Example 3 - Isotropic Bearings, asymmetrical rotor.#

In this example, we use the rotor seen in Example 5.9.1 from [Friswell, 2010]. A 1.5-m-long shaft, with a diameter of \(0.05 m\). The disks are keyed to the shaft at \(0.5\) and \(1 m\) from one end. The left disk is \(0.07 m\) thick with a diameter of \(0.28 m\); the right disk is \(0.07 m\) thick with a diameter of \(0.35 m\). For the shaft, \(E = 211 GN/m^2\) and \(G = 81.2 GN/m^2\). There is no internal shaft damping. For both the shaft and the disks, \(\rho = 7,810 kg/m^3\). The shaft is supported by identical bearings at its ends.

These bearings are isotropic and have a stiffness of \(1 MN/m\) in both the x and y directions. The bearings contribute no additional stiffness to the rotational degrees of freedom and there is no damping or cross-coupling in the bearings.

import ross as rs
import numpy as np
# Classic Instantiation of the rotor
shaft_elements = []
bearing_seal_elements = []
disk_elements = []
steel = rs.Material.load_material("Steel")
for i in range(6):
    shaft_elements.append(rs.ShaftElement(L=0.25, material=steel, n=i, idl=0, odl=0.05))

disk_elements.append(
    rs.DiskElement.from_geometry(n=2, material=steel, width=0.07, i_d=0.05, o_d=0.28)
)

disk_elements.append(
    rs.DiskElement.from_geometry(n=4, material=steel, width=0.07, i_d=0.05, o_d=0.35)
)
bearing_seal_elements.append(rs.BearingElement(n=0, kxx=1e6, kyy=1e6, cxx=0, cyy=0))
bearing_seal_elements.append(rs.BearingElement(n=6, kxx=1e6, kyy=1e6, cxx=0, cyy=0))

rotor591c = rs.Rotor(
    shaft_elements=shaft_elements,
    bearing_elements=bearing_seal_elements,
    disk_elements=disk_elements,
)

rotor591c.plot_rotor()
# From_section class method instantiation.
bearing_seal_elements = []
disk_elements = []
shaft_length_data = 3 * [0.5]
i_d = 3 * [0]
o_d = 3 * [0.05]

disk_elements.append(
    rs.DiskElement.from_geometry(n=1, material=steel, width=0.07, i_d=0.05, o_d=0.28)
)

disk_elements.append(
    rs.DiskElement.from_geometry(n=2, material=steel, width=0.07, i_d=0.05, o_d=0.35)
)
bearing_seal_elements.append(rs.BearingElement(n=0, kxx=1e6, kyy=1e6, cxx=0, cyy=0))
bearing_seal_elements.append(rs.BearingElement(n=3, kxx=1e6, kyy=1e6, cxx=0, cyy=0))

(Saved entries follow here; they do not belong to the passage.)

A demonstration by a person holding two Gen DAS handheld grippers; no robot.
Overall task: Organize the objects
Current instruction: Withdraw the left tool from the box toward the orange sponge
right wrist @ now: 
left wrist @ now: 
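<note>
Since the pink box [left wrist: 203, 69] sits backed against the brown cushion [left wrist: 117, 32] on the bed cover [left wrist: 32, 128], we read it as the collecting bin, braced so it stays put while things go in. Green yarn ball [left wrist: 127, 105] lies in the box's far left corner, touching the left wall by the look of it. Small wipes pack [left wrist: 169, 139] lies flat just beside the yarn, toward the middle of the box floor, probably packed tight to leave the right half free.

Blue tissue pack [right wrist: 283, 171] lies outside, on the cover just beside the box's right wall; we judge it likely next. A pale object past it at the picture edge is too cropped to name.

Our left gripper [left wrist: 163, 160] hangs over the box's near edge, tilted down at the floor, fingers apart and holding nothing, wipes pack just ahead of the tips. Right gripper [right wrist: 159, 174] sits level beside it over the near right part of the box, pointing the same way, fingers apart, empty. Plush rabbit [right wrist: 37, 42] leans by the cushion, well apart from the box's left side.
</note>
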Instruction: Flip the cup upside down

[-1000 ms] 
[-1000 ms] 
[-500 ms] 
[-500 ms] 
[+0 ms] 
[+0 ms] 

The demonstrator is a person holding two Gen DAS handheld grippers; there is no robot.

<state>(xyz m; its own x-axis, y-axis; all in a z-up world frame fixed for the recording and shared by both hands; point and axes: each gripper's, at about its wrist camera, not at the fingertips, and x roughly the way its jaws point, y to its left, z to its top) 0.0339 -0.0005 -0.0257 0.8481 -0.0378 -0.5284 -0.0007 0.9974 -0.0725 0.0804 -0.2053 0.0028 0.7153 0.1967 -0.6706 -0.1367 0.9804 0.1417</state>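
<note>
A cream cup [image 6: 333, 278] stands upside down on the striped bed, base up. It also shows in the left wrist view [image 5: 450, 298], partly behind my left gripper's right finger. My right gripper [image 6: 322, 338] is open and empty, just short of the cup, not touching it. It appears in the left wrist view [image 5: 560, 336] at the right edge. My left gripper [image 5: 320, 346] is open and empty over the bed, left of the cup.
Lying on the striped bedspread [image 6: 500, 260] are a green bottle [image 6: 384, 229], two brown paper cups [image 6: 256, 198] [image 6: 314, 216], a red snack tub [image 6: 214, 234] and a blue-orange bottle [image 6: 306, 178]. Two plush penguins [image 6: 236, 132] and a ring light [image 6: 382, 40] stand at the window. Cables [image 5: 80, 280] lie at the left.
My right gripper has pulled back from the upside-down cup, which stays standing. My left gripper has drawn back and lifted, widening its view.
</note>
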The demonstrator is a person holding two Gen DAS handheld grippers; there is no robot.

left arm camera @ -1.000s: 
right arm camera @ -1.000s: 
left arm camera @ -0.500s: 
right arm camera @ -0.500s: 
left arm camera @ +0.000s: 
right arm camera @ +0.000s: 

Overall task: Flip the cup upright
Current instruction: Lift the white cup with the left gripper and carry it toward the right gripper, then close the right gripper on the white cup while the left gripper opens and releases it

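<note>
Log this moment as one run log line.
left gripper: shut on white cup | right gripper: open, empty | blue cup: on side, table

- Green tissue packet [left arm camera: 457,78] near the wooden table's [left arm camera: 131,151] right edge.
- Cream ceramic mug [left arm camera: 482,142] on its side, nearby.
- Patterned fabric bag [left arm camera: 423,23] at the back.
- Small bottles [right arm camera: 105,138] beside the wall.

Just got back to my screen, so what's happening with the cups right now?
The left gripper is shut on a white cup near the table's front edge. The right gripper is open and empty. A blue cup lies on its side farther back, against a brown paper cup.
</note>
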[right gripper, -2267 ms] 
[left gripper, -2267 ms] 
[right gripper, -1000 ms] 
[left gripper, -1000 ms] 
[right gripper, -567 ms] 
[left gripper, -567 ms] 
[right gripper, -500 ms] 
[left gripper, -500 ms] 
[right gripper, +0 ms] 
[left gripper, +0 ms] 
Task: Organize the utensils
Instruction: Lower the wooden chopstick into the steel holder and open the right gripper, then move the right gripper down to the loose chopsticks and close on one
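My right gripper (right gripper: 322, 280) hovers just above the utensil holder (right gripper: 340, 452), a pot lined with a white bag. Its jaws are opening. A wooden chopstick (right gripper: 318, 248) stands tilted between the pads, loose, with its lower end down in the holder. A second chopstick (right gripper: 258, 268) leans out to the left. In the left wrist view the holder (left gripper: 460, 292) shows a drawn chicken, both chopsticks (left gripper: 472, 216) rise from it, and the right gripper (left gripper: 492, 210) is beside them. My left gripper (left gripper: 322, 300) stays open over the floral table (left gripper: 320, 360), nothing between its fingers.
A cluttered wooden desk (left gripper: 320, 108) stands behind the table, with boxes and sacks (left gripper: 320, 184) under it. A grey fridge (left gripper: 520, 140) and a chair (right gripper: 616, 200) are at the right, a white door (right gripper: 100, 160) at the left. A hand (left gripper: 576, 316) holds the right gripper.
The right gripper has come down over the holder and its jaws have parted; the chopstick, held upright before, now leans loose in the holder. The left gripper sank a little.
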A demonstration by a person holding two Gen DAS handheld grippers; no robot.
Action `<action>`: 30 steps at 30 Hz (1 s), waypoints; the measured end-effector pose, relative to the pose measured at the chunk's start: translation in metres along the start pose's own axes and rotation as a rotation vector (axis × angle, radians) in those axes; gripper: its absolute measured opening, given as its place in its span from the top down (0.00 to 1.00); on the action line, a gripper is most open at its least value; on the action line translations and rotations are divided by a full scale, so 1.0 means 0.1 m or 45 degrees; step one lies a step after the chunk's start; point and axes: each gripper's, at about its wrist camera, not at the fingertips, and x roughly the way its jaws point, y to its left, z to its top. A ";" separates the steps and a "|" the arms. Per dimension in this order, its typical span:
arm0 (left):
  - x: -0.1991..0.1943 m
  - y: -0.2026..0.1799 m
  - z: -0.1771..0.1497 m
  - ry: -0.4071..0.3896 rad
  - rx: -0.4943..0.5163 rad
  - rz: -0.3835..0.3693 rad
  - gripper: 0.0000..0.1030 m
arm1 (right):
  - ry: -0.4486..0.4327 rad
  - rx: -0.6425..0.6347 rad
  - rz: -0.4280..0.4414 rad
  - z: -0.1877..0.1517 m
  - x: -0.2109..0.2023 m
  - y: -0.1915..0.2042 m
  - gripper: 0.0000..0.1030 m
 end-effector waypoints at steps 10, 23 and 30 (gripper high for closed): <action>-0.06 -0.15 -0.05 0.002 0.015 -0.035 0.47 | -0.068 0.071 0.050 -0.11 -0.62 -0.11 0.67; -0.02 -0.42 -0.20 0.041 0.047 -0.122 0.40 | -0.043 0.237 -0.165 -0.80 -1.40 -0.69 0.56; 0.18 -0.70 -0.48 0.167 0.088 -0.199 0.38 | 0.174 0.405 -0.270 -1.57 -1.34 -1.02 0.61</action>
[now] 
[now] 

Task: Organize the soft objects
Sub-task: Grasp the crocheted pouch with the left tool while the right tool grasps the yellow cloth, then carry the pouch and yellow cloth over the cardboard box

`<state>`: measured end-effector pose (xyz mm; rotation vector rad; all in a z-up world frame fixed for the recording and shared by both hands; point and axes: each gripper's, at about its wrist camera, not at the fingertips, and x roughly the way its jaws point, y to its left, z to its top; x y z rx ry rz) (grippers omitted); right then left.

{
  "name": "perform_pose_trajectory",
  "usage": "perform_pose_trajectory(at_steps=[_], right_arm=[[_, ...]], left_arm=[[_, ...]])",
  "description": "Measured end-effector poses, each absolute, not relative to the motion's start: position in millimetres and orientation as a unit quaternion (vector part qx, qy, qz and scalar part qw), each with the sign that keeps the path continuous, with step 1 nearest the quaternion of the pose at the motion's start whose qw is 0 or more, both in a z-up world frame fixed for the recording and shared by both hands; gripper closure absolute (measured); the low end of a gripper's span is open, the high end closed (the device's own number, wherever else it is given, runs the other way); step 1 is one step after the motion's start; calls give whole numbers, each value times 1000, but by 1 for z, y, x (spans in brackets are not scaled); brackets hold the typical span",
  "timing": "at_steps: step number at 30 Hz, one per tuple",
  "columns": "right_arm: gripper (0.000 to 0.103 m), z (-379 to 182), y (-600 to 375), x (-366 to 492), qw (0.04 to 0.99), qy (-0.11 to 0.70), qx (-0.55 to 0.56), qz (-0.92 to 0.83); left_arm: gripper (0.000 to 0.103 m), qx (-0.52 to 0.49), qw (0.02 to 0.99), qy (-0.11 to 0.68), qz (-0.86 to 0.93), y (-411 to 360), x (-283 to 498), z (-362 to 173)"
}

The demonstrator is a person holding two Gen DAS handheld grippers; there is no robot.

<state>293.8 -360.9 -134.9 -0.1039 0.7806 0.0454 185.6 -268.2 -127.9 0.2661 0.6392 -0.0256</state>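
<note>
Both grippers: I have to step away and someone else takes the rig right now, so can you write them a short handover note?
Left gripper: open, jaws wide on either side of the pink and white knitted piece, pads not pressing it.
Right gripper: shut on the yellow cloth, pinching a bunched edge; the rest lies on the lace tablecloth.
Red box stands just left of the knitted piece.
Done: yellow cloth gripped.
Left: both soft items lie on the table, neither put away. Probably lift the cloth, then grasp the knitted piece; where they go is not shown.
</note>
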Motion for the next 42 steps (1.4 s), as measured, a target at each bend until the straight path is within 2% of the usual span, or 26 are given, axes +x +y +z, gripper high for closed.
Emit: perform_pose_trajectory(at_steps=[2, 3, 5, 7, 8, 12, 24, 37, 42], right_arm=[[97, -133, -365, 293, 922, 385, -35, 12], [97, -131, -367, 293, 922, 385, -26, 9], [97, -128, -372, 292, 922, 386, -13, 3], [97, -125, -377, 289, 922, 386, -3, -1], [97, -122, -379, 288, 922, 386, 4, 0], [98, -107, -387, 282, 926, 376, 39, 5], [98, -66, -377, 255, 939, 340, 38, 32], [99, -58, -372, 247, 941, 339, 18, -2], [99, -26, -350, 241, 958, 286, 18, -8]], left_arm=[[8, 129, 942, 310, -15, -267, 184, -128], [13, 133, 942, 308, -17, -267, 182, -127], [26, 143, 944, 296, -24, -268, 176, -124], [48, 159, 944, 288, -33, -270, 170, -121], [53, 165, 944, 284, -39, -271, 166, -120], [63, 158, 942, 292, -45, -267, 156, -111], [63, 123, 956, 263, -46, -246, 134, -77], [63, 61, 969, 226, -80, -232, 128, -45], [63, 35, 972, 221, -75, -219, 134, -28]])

rotor591fs = rs.Rotor.from_section(
    brg_seal_data=bearing_seal_elements,
    disk_data=disk_elements,
    leng_data=shaft_length_data,
    idl_data=i_d,
    odl_data=o_d,
    material_data=steel,
)
rotor591fs.plot_rotor()
# Obtaining results (wn is in rad/s)
fig = rotor591c.run_campbell(np.linspace(0, 4000 * np.pi / 30, 50)).plot()
fig.show()

print("Normal Instantiation =", rotor591c.run_modal(speed=2000 * np.pi / 30).wn)
print("\n")
print("From Section Instantiation =", rotor591fs.run_modal(speed=2000 * np.pi / 30).wn)
Normal Instantiation = [ 86.04146288  87.24209546 263.2823758  284.80108656 657.49926136
 774.3990787 ]


From Section Instantiation = [ 86.0425824   87.24327466 263.33602929 284.87335345 658.94283489
 777.25976861]
# Obtaining modal results for w=4000RPM (wn is in rad/s)
speed = 4000 * np.pi / 30
modal591c = rotor591c.run_modal(speed)

print("Normal Instantiation =", modal591c.wn)
Normal Instantiation = [ 85.389467    87.7958637  251.78460413 294.71333087 600.17936195
 827.07536193]

References#

Fri10

Michael I Friswell. Dynamics of rotating machines. Cambridge University Press, 2010.